— HOW TO COMPLETE THIS TASK —
The lines to copy from the data below are those that hold the string "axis".

::: PROVIDED DATA :::

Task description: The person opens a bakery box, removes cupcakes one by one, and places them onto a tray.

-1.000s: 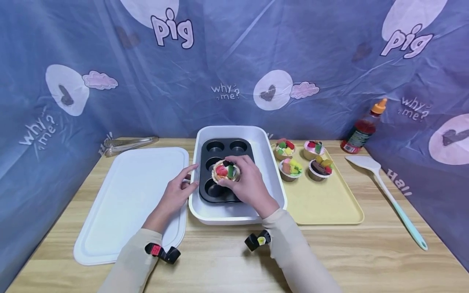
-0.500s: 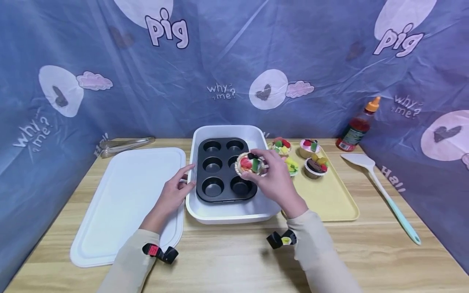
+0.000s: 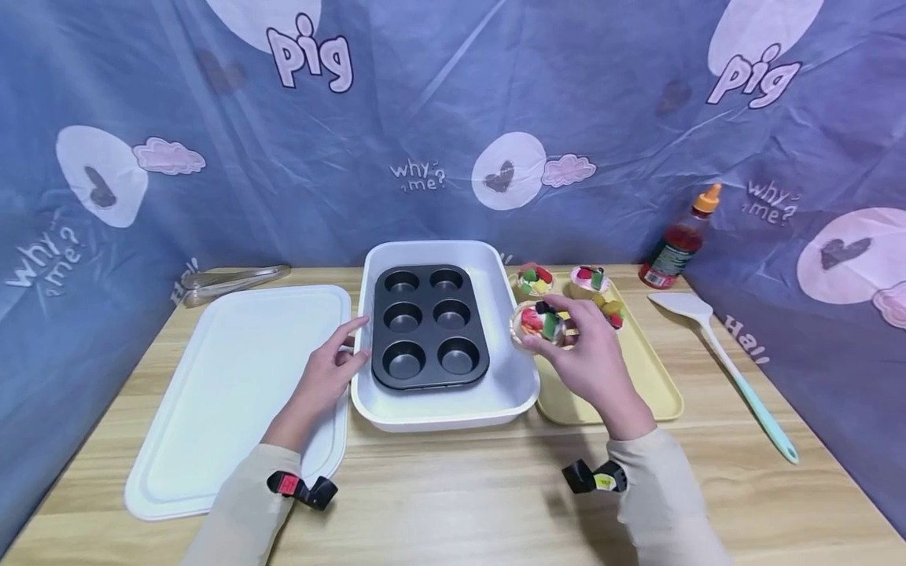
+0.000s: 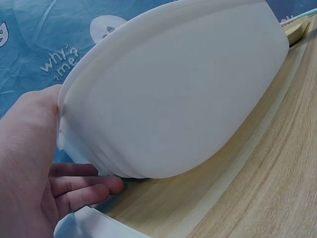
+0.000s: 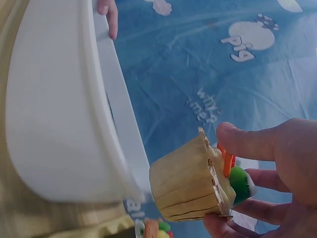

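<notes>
My right hand [image 3: 591,362] pinches a toy cupcake [image 3: 527,326] by its top edge, above the right rim of the white basin and the near-left part of the yellow tray [image 3: 637,381]. The right wrist view shows its pleated tan cup [image 5: 183,181] tilted, with fruit topping toward my palm. A black six-cup muffin pan [image 3: 428,326] lies in the white basin [image 3: 510,393], its cups bare. My left hand [image 3: 322,385] touches the basin's left rim, with thumb and forefinger tips apart; in the left wrist view its other fingers [image 4: 84,191] extend beneath the rim, outside the wall.
Several cupcakes stand on the yellow tray, including a pink-topped one [image 3: 589,281]; one is mostly hidden behind my right hand. A white lid [image 3: 241,401] lies left, metal tongs [image 3: 233,281] behind it. A sauce bottle [image 3: 675,244] and a spatula [image 3: 729,362] are at right.
My right hand has carried the cupcake rightward from over the muffin pan to the tray's left edge. My left hand stays at the basin rim. The head view has shifted slightly.
</notes>
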A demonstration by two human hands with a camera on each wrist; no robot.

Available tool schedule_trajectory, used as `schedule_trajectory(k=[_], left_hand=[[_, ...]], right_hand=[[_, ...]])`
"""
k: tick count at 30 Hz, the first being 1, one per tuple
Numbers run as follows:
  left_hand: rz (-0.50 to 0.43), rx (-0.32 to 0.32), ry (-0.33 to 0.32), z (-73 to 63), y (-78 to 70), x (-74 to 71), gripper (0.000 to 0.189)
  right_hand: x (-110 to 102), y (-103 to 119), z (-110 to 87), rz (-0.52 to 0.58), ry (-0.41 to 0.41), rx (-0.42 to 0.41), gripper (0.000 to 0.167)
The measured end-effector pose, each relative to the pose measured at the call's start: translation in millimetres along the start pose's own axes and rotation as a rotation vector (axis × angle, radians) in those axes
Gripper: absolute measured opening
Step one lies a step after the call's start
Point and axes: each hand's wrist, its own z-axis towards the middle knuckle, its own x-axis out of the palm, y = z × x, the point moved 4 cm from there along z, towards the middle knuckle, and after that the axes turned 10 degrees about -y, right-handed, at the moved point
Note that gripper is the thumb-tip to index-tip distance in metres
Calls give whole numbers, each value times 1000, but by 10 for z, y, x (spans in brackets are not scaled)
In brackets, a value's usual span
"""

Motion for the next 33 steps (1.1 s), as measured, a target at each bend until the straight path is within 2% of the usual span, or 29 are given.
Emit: schedule_trajectory(k=[5, 13, 24, 33], left_hand=[[-18, 3, -3, -3, -20, -20, 54], [-15, 15, -6, -3, -19, -19, 53], [0, 23, -10, 7, -9, -19, 53], [-2, 23, -5, 9, -8, -13, 55]], right_hand=[[-109, -124, -60, -38, -31, 6, 61], [-194, -307, -141, -68, -27, 46, 60], [-132, -474, -269, -104, 63, 70, 60], [-74, -552, -312, -130, 138, 125, 62]])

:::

— SOLUTION TO THIS EXERCISE —
The measured end-effector pose, each relative to the pose measured at the call's start: translation in millimetres along the start pose's own axes and rotation as a rotation vector (axis × angle, radians) in those axes
Point and axes: each hand's wrist, its own z-axis towards the middle knuckle, its own x-axis out of the palm, y = z × x, the point moved 4 cm from there along z, towards the middle knuckle, and after that the axes turned 10 degrees about -y, right-handed, at the moved point

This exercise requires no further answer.